■ WORK ORDER
Set down exactly the lines of the listing below, please, beginning with the first and ending with the line that holds "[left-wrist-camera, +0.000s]".

_ _ _ _ _

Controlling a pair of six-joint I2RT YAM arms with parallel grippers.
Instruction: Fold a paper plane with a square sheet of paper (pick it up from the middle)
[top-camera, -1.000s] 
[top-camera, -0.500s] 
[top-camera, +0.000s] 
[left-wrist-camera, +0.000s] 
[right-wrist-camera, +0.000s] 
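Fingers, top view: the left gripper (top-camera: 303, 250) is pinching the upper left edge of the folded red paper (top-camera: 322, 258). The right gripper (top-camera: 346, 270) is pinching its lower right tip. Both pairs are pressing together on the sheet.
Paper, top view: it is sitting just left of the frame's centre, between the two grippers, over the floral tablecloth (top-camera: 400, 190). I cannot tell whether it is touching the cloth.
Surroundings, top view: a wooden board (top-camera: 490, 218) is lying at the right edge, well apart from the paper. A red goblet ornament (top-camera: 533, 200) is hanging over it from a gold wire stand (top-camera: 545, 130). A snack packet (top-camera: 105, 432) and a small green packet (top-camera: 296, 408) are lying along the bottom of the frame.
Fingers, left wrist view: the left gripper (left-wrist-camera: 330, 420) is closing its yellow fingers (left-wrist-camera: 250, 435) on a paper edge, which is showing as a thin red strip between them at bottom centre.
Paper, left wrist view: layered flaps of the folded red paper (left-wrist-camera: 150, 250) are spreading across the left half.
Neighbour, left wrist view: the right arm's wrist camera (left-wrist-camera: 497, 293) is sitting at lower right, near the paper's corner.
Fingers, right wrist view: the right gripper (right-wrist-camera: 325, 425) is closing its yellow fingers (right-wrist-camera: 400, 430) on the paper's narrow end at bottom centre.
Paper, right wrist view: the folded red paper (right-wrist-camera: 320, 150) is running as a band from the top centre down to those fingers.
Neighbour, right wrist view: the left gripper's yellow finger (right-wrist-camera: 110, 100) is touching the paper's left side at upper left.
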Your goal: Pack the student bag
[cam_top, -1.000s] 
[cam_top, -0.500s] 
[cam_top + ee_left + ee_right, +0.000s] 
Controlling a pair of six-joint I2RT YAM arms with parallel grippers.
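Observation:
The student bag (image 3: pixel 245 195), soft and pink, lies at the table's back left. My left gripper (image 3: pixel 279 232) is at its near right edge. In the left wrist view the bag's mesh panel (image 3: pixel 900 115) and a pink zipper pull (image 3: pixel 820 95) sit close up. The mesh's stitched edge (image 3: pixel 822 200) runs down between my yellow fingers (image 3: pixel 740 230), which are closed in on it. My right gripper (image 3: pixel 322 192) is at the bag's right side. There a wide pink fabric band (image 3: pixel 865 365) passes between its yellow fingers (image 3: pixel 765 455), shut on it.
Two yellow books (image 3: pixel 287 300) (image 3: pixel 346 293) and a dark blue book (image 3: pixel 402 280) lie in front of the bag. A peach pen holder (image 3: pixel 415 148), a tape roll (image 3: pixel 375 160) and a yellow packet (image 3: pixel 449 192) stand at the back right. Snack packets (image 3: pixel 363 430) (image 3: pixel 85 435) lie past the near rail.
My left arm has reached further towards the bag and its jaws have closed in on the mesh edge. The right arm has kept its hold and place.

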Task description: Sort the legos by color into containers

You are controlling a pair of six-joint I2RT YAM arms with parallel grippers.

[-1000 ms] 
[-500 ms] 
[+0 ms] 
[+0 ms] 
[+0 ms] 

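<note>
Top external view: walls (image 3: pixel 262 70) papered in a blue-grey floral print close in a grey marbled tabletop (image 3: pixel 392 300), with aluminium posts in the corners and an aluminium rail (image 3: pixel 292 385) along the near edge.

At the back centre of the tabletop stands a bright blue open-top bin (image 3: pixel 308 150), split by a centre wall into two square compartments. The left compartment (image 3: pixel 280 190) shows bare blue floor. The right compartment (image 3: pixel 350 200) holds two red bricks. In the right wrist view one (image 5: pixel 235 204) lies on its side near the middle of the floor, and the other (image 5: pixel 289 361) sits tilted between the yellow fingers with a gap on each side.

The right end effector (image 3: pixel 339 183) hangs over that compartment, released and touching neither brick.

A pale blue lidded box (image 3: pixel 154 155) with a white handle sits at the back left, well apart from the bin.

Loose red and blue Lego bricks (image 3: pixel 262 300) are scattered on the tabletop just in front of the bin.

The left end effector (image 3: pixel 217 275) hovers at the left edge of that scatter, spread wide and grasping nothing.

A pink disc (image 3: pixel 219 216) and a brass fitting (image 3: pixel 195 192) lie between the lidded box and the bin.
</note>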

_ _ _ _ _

■ TASK RESPONSE
Controlling a pair of six-joint I2RT YAM arms with parallel grippers.
Instruction: Fold a paper plane with a square sheet of paper (pick it up from the middle)
[top-camera, -1.000s] 
[top-camera, -0.500s] 
[top-camera, +0.000s] 
[left-wrist-camera, +0.000s] 

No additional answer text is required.